Akr1b1

Sections were deparaffinized, hydrated, and incubated in 3% hydrogen peroxide for 10 min, then washed three times for 3 minutes each in PBS (pH 7). Put the sections into sodium citrate buffer (pH 6.0), heated them in the microwave twice for ten minutes, and set them aside to cool at room temperature. and washed three times in PBS (pH 7.4) for 3 minutes each. According to the size of the tissue, drop an appropriate amount of primary antibody, incubate at 4°C overnight, washed three times for 3 minutes each in PBS. Antibodies used include STC1 (1:50; Proteintech, China), RPL5(1:800; Proteintech, China), AKR1B1(1:50; BOSTER, China), HLA-A(1:100; BOSTER, China) and CD47(1:400; BOSTER, China). Add an appropriate amount of enhanced enzyme-labeled goat anti-mouse/rabbit IgG polymer dropwise, incubate at room temperature for 20 minutes, washed three times for 3 minutes in PBS each. Use freshly prepared DAB chromogenic solution for visualization, rinse with PBS, and then counterstained with hematoxylin staining solution. The IHC results were viewed by an independent pathologist and whole section scanning was done using Pannoramic Scan (3DHISTECH, Budapest, Hungary).

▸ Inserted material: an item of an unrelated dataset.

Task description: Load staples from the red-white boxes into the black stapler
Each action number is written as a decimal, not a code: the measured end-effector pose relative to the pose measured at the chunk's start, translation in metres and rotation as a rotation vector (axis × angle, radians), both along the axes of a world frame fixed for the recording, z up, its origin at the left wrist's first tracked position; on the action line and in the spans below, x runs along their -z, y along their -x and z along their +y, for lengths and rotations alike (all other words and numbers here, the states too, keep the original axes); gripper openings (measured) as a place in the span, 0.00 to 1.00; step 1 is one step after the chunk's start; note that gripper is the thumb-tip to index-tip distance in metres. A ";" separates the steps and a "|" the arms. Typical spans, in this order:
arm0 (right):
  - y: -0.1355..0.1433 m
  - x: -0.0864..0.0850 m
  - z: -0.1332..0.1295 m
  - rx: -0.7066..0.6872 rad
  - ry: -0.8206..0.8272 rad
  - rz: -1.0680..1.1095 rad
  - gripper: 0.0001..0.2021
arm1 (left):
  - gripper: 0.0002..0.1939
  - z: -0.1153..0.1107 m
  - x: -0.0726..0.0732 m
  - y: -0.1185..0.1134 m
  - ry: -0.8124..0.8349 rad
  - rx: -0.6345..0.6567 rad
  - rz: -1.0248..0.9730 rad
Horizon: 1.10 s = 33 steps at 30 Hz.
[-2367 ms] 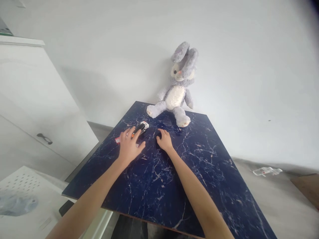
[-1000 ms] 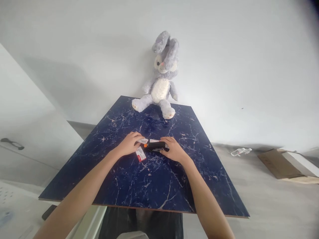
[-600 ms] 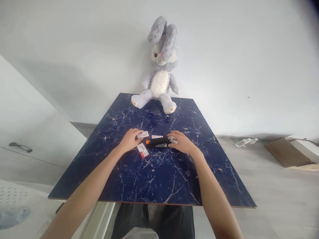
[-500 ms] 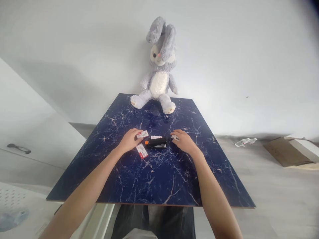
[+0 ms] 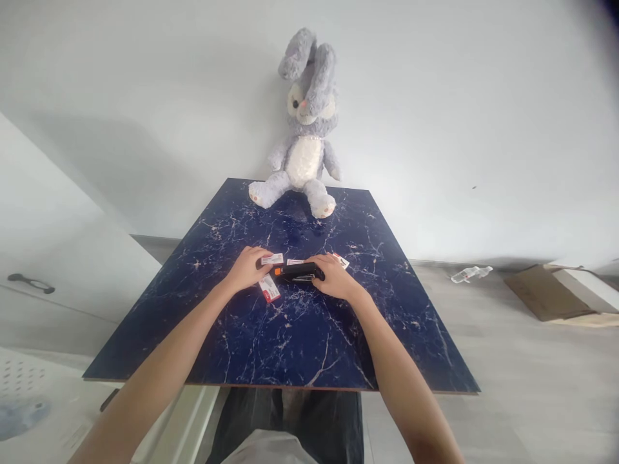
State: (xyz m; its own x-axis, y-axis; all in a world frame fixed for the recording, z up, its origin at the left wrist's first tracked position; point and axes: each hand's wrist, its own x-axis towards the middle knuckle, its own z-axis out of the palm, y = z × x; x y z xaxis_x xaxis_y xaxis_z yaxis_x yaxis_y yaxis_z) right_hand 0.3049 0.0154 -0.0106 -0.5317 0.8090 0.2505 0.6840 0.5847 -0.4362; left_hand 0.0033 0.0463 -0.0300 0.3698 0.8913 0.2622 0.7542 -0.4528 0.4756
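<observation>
A black stapler (image 5: 296,270) with an orange part at its left end lies across the middle of the table. My right hand (image 5: 333,276) has its fingers wrapped round the stapler's right end. At the other side, my left hand (image 5: 245,267) is closed on a small red-and-white box (image 5: 273,258). Just below that hand lies another red-and-white box (image 5: 269,289), tilted on the tabletop. A white-and-red box (image 5: 294,261) shows partly behind the stapler. Beyond my right fingers, one more small box (image 5: 342,260) is partly hidden.
The dark blue marble-patterned table (image 5: 271,341) stands against a white wall. A grey plush rabbit (image 5: 305,161) sits at its far edge. On the floor to the right are a clear plastic bottle (image 5: 470,274) and a cardboard box (image 5: 536,291).
My right hand has moved left, off the small box at the right, and closed round the stapler's right end. My left hand stays at its box. The view has shifted slightly.
</observation>
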 end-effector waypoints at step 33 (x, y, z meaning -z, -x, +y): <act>0.010 0.007 -0.002 -0.021 0.106 0.144 0.22 | 0.55 -0.030 -0.051 0.011 0.517 0.262 -0.004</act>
State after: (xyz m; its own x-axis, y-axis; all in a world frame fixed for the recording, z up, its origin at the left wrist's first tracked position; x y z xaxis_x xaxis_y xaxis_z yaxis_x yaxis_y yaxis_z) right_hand 0.2951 0.0138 -0.0178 -0.5138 0.8238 0.2394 0.5978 0.5439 -0.5889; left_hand -0.0081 0.0165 0.0213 0.5950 0.7829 -0.1816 0.6464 -0.3319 0.6870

Whole-cell protein was extracted using a protein lysis buffer(Beyotime, Shanghai, China).25μg samples were loaded in the well and were separated by 10% SDS-PAGE and transferred to polyvinylidene fluoride membranes (Millipore, Billerica, MA, USA). Then blocked with 5% nonfat milk powder in TBST (TBS with 0.1% Tween) for 2 hours at room temperature and incubated with the appropriate primary antibody at 4°C overnight. Antibodies used include AKR1B1(1:50; BOSTER, Wuhan, China) and β-tubulin(1:4000; Abmart, Shanghai, China). The next day these membranes were washed with TBST (TBS with 0.1% Tween) three times for 5 minutes each. Then membranes were incubated with HRP-coupled anti-rabbit secondary antibodies (1:1000; ZSGB-BIO, Beijing, China) and anti-mouse secondary antibodies (1:1000; ZSGB-BIO, Beijing, China) at room temperature for 2 hours. Next, membranes were washed with TBST (TBS with 0.1% Tween) three times for 5 minutes each. Finally use ECL reagents (Beyotime, Shanghai, China) and visualize by an enhanced chemiluminescence detection system (Thermo Scientific, Waltham, MA, USA).